* Task directions: Without skipping anything, transcribe the listing that follows.
++++++++++++++++++++
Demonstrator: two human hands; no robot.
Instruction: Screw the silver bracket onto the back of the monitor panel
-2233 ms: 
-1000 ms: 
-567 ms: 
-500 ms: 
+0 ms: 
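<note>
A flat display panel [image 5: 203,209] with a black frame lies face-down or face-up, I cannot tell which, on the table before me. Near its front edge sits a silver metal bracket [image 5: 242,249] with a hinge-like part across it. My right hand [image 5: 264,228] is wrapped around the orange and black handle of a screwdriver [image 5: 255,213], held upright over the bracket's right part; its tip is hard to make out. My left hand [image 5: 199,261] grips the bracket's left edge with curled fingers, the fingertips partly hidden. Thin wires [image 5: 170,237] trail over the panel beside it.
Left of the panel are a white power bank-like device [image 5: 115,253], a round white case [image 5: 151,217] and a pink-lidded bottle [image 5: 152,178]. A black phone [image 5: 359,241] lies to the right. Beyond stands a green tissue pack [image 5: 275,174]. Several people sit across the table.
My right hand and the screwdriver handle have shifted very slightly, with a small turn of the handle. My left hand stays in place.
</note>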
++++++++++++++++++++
* Exercise response:
Demonstrator: two human hands; no robot.
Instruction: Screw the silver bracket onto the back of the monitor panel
-2233 ms: 
-1000 ms: 
-567 ms: 
-500 ms: 
+0 ms: 
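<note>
A flat display panel [image 5: 203,209] with a black frame lies face-down or face-up, I cannot tell which, on the table before me. Near its front edge sits a silver metal bracket [image 5: 242,249] with a hinge-like part across it. My right hand [image 5: 264,228] is wrapped around the orange and black handle of a screwdriver [image 5: 255,213], held upright over the bracket's right part; its tip is hard to make out. My left hand [image 5: 199,261] grips the bracket's left edge with curled fingers, the fingertips partly hidden. Thin wires [image 5: 170,237] trail over the panel beside it.
Left of the panel are a white power bank-like device [image 5: 115,253], a round white case [image 5: 151,217] and a pink-lidded bottle [image 5: 152,178]. A black phone [image 5: 359,241] lies to the right. Beyond stands a green tissue pack [image 5: 275,174]. Several people sit across the table.
My right hand and the screwdriver handle have shifted very slightly, with a small turn of the handle. My left hand stays in place.
</note>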

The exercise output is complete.